Omit the pictures, then reproduce every remaining record exactly.
━━━━━━━━
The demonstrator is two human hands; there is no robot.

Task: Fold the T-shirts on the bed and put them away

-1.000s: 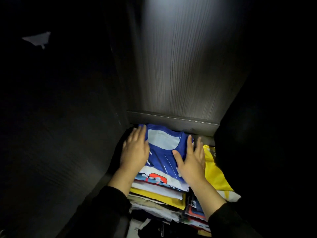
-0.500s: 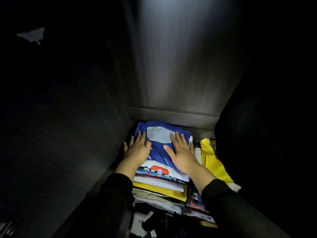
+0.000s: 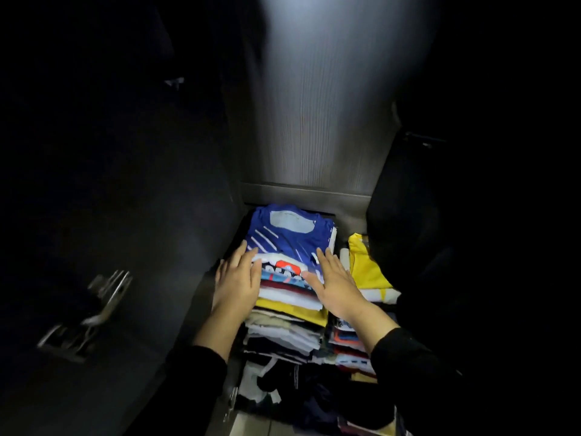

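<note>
My left hand (image 3: 235, 284) and right hand (image 3: 338, 286), fingers spread flat, flank the blue shirt (image 3: 290, 239) topping the stack (image 3: 284, 328).

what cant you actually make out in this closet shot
- Head view: print on the blue T-shirt is partly covered by the left hand and right hand.
- Lower shirts in the stack show only folded edges.
- The yellow shirt is partly hidden by a dark hanging garment.
- The closet's left side is too dark; the metal hinge there is blurred.
</note>
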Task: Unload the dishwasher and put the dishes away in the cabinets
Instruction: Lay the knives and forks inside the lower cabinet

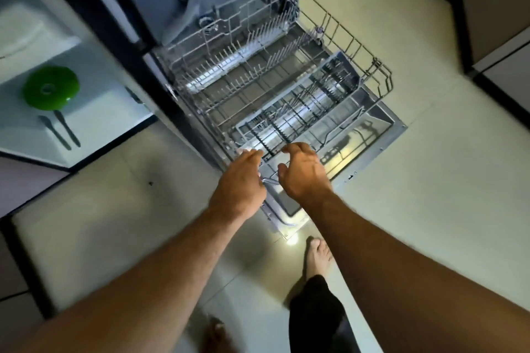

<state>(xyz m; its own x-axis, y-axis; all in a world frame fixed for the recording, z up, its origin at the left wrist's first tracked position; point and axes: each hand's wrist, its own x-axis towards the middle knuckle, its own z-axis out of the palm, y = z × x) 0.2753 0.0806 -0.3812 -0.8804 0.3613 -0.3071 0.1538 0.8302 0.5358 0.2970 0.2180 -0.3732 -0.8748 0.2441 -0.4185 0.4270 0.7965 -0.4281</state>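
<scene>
The dishwasher's lower rack is pulled out over the lowered door and holds no dishes that I can see. A long grey cutlery basket lies along its near side, and it looks empty too. My left hand reaches to the rack's near corner, fingers extended and touching the rim. My right hand is beside it, fingers bent loosely over the front rim and thumb spread apart. A wire handle shows between the two hands.
On the pale counter to the left lie a green bowl and two dark utensils. Cabinet fronts stand at the far right. My bare foot is on the tiled floor just before the door's edge.
</scene>
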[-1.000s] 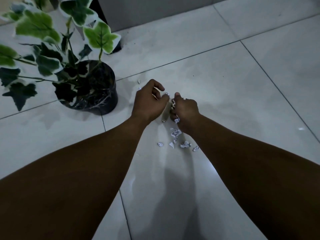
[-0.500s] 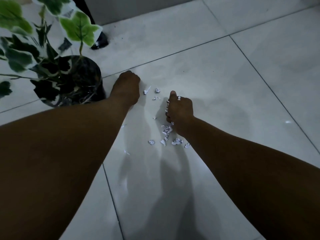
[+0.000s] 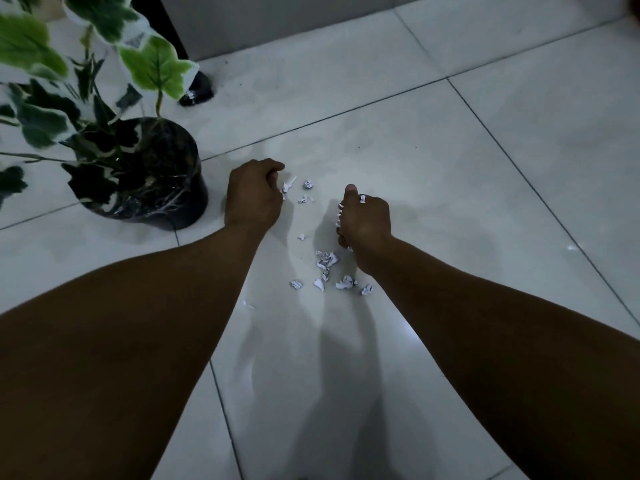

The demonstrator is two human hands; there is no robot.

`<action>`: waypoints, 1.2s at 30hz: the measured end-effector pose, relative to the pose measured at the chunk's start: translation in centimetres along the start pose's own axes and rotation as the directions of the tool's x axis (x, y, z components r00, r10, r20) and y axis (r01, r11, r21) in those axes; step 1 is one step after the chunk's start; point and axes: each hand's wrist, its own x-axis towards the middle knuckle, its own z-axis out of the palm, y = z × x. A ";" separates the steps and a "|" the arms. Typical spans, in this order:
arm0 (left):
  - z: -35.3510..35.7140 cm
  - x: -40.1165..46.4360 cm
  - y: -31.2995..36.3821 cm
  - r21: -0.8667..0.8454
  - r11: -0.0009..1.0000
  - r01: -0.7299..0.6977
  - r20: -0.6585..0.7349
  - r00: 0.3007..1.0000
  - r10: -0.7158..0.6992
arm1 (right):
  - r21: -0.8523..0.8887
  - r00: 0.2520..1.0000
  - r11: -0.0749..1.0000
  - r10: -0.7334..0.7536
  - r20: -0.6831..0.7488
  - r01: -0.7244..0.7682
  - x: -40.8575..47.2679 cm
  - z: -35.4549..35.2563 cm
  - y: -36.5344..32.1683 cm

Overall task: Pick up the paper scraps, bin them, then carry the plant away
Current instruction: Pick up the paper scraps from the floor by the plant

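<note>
Scraps lie loose on the tile floor, right of the plant, with a few more farther off between the hands. Right hand is fisted on a wad of scraps, white bits showing between its fingers. Left hand, just right of the plant's pot, is curled at a scrap; can't tell if it's gripped.

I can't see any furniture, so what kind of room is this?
Probably indoors in a home, down at floor level. It shows large pale floor tiles, a potted plant standing on them, and paper scraps scattered between the hands.
</note>
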 end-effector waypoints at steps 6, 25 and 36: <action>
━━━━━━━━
* [Response area]:
The demonstrator is two human hands; there is no robot.

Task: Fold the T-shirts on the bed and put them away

-1.000s: 
-0.500s: 
+0.000s: 

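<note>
My left hand (image 3: 235, 284) and right hand (image 3: 338, 286), fingers spread flat, flank the blue shirt (image 3: 290, 239) topping the stack (image 3: 284, 328).

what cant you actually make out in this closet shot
- Head view: print on the blue T-shirt is partly covered by the left hand and right hand.
- Lower shirts in the stack show only folded edges.
- The yellow shirt is partly hidden by a dark hanging garment.
- The closet's left side is too dark; the metal hinge there is blurred.
</note>
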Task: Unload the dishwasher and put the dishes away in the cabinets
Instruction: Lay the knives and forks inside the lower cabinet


<state>(xyz m; its own x-axis, y-axis; all in a world frame fixed for the recording, z up, its origin at the left wrist's first tracked position; point and axes: each hand's wrist, its own x-axis towards the middle knuckle, its own z-axis out of the palm, y = z × x) 0.2753 0.0806 -0.3812 -0.8804 0.3613 -0.3071 0.1538 0.8302 0.5358 0.2970 0.2180 -0.3732 -0.8748 0.2441 -0.4185 0.4270 0.7965 -0.4281</state>
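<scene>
The dishwasher's lower rack is pulled out over the lowered door and holds no dishes that I can see. A long grey cutlery basket lies along its near side, and it looks empty too. My left hand reaches to the rack's near corner, fingers extended and touching the rim. My right hand is beside it, fingers bent loosely over the front rim and thumb spread apart. A wire handle shows between the two hands.
On the pale counter to the left lie a green bowl and two dark utensils. Cabinet fronts stand at the far right. My bare foot is on the tiled floor just before the door's edge.
</scene>
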[-1.000s] 
[-0.500s] 
[+0.000s] 

The demonstrator is two human hands; there is no robot.

`<action>`: waypoints, 1.2s at 30hz: the measured end-effector pose, relative to the pose measured at the chunk's start: translation in centimetres along the start pose's own axes and rotation as the directions of the tool's x axis (x, y, z components r00, r10, r20) and y axis (r01, r11, r21) in those axes; step 1 is one step after the chunk's start; point and axes: each hand's wrist, its own x-axis towards the middle knuckle, its own z-axis out of the palm, y = z × x. A ";" separates the steps and a "|" the arms. Typical spans, in this order:
arm0 (left):
  - z: -35.3510..35.7140 cm
  - x: -40.1165..46.4360 cm
  - y: -31.2995..36.3821 cm
  - r21: -0.8667..0.8454
  - r11: -0.0009..1.0000
  - r01: -0.7299..0.6977
  - r20: -0.6585..0.7349
  - r00: 0.3007..1.0000
  - r10: -0.7158..0.6992
arm1 (right):
  - r21: -0.8523..0.8887
  - r00: 0.2520..1.0000
  - r11: -0.0749..1.0000
  - r10: -0.7334..0.7536
  - r20: -0.6831..0.7488
  - r01: -0.7244..0.7682
  - x: -40.8575..47.2679 cm
  - z: -35.4549..35.2563 cm
  - y: -36.5344..32.1683 cm

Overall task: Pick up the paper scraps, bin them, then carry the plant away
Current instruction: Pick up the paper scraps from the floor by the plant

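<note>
Scraps lie loose on the tile floor, right of the plant, with a few more farther off between the hands. Right hand is fisted on a wad of scraps, white bits showing between its fingers. Left hand, just right of the plant's pot, is curled at a scrap; can't tell if it's gripped.

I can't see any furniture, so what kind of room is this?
Probably indoors in a home, down at floor level. It shows large pale floor tiles, a potted plant standing on them, and paper scraps scattered between the hands.
</note>
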 end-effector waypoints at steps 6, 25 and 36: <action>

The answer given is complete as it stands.